Sir Garfield Sobers knew it, as did Steve Waugh during the final years of their colossal careers in cricket. At some point, the truly great cricketers realise that runs and wickets aren’t enough to satisfy the intrinsic need we all have to feel successful.
For for the rest of us mere mortals, neither are record sales figures, production targets, management promotions or even just collecting the monthly pay-cheque. It doesn’t matter what ‘other’ is, but most people who have a stable and successful existence will require an extra aspect to their lives which adds a very necessary feeling of ‘worth’.
In professional sport there is hardly time to consider this extra dimension to life – last week Jacques Kallis confirmed that he had spent (approximately) 40 nights at home in the last calendar year. Pakistan, Bangladesh, India and England, not to mention the home tours, had seen Kallis and the majority of his team mates living out of suitcases for the vast majority of an entire year.

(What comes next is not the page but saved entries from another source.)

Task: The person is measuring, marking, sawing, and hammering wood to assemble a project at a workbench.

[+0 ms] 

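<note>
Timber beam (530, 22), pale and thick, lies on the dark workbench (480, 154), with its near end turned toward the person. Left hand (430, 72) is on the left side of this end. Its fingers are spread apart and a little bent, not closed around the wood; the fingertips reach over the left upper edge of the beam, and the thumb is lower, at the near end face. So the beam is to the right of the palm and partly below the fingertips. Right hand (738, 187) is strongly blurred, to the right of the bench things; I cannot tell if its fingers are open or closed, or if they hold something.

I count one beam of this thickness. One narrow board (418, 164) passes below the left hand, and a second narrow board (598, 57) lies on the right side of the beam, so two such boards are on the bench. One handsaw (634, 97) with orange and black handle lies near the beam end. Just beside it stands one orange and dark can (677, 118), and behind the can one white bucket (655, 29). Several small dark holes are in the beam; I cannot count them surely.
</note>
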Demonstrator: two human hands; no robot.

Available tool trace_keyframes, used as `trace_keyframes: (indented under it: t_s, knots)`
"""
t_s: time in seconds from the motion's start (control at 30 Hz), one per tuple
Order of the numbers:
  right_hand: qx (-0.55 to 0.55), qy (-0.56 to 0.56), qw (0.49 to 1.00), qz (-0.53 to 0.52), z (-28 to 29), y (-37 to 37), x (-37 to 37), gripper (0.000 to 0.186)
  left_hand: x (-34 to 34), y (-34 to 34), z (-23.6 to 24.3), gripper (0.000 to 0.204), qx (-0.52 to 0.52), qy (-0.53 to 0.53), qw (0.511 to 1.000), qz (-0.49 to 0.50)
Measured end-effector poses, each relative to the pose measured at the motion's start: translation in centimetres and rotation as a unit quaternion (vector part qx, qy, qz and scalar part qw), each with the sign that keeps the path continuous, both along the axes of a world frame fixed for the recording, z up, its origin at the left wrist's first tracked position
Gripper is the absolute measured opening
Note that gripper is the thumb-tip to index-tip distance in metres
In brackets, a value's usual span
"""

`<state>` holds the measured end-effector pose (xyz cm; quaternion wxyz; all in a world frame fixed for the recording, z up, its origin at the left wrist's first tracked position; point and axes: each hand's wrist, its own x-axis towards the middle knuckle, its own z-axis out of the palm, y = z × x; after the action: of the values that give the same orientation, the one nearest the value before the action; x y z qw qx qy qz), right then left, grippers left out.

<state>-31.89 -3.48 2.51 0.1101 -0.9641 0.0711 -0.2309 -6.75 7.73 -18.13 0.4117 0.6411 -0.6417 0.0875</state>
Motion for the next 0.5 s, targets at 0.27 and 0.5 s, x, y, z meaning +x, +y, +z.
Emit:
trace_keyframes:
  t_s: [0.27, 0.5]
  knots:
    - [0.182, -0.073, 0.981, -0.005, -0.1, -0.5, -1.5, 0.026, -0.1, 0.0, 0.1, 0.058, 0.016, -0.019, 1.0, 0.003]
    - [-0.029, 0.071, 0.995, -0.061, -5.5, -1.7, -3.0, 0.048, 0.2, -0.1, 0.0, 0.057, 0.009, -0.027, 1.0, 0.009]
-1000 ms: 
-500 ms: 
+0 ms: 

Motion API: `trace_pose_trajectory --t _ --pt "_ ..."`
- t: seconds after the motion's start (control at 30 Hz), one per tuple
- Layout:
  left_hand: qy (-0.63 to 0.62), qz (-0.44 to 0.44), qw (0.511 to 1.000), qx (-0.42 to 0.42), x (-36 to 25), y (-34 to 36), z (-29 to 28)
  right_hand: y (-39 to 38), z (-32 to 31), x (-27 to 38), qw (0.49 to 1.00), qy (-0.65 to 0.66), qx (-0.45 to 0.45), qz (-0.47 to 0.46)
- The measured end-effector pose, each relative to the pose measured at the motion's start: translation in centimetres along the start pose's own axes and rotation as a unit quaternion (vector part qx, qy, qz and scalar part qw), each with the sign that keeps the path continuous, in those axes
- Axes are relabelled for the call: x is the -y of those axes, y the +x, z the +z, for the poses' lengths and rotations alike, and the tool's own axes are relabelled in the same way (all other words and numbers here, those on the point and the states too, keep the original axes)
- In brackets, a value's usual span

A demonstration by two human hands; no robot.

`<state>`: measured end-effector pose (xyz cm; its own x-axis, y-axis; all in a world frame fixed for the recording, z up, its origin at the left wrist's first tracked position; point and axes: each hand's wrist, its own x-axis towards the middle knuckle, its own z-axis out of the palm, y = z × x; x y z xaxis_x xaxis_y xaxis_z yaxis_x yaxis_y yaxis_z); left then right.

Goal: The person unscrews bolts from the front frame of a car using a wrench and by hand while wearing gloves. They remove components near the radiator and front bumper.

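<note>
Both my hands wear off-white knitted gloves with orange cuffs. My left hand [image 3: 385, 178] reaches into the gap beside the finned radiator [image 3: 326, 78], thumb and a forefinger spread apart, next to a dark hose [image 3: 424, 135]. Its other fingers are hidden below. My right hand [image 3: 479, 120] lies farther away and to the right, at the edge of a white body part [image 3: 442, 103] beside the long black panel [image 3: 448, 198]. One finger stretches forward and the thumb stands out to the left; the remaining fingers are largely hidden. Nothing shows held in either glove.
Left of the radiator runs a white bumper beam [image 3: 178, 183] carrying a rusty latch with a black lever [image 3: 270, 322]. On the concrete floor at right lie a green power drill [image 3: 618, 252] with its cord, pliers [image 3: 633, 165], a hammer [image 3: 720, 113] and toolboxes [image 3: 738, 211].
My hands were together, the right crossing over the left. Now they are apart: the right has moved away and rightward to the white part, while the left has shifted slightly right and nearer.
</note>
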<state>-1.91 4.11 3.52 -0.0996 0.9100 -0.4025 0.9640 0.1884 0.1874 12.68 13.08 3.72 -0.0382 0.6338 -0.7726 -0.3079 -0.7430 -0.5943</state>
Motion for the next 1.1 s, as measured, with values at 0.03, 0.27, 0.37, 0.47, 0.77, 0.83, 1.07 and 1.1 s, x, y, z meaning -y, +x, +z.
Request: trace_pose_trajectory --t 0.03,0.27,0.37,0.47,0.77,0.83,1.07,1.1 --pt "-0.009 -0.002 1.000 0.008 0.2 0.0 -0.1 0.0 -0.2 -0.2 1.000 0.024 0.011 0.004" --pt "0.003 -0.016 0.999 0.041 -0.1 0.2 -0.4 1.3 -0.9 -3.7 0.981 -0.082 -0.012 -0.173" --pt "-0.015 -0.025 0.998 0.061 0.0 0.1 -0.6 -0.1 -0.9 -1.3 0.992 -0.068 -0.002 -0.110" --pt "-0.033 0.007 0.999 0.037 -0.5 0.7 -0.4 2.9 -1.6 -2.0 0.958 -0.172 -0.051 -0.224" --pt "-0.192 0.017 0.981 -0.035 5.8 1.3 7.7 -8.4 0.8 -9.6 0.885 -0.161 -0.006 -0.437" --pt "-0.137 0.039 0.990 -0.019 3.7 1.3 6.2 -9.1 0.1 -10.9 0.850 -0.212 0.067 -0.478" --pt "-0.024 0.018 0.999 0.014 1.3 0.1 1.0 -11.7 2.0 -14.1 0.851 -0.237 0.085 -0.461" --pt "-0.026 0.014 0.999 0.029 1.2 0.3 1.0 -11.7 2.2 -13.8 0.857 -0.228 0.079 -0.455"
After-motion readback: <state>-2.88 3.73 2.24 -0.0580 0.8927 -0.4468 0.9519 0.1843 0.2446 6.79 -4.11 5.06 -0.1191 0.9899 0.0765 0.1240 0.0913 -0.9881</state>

So it is with particular celebration that the Jacques Kallis Scholarship Foundation should be recorded and acknowledged. Started in 2005 during his Benefit Year with Western Province, it is now on the verge of sponsoring its fourth component of scholars through some of the country’s strongest and most traditional cricket playing schools. Kallis generated over R1million during that year, notwithstanding some miserly skulduggery from the province which saw fit to charge him for facilities which all others had been granted, but gave every cent to the Foundation.
Kallis is a wealthy man and it is a very different proposition, of course, for a man whose total worth is R1million to give it to the benefit of the less fortunate, but nonetheless – at the time Kallis made the decision to give away his entire Benefit, a million bucks was very much a million bucks. It was three years before the IPL and the kind of cash he commands now.
Last week heralded the third JK Scholarship Foundation Golf Day at the stunning De Zalze Golf Estate outside Stellenbosch, and it was a day to savour.
The golf was, as always, highly competitive and great fun, the company was excellent and the support from a wide range of sponsors was genuinely touching. Spier wine estate provided some rare vintages for prizes as well as the quaffing stuff for afterwards while Taylormade, Adidas, Sanex and a host of resorts, including Pinnacle Point and Fancourt, offered weekend getaways to raise money.
But the highlight was undoubtedly the appearance at the prize-giving of this year’s graduates – Dalton Kannemeyer, Dale Brander, Josh Fransman and Bhoteki Mbombi. Not just a ‘charity’ but real boys, with real passion and real dreams, being given a chance to make them come true. Interviewed on stage in front of an intimidating live audience, they showed determination and backbone – exactly the sort of character Kallis showed when promoted to the national team when just a couple of years older than they are.
“I don’t want to be remembered just for the number of runs I scored or the wickets I took, I’d like to do something that means a bit more than that,” Kallis said during his turn behind the microphone. “I was lucky to go to Wynberg, the best school in Cape Town,” he said to a chorus of boos from Bishops and Rondebosch old boys, “and I would like to give those same opportunities to other boys who might not otherwise have been able to develop their cricket talent.”
It was a relaxed and sincere Kallis who spoke of his gratitude to the sponsors who carry much of the cost of the R40,000 per scholar per year. And it was a disarmingly honest Kallis who admitted that the full impact of what he and his management team have done, how they have changed lives, has not yet sunk in. “This is a project I will really get stuck into when I’ve stopped playing, that’s when I might realise if I’ve made a difference,” he said privately.
When all the prizes were done and dusted, the meal was finished and the good stuff from Spier was being shared, the conversation turned, inevitably, towards Australia at the end of the year. Graeme Smith, Mark Boucher and Paul Harris were all there offering support and opinion. But Kallis sat quietly in the corner with his four boys and talked of Matric, and what to do with their cricket in the real world after school.
He really is a very good all-rounder.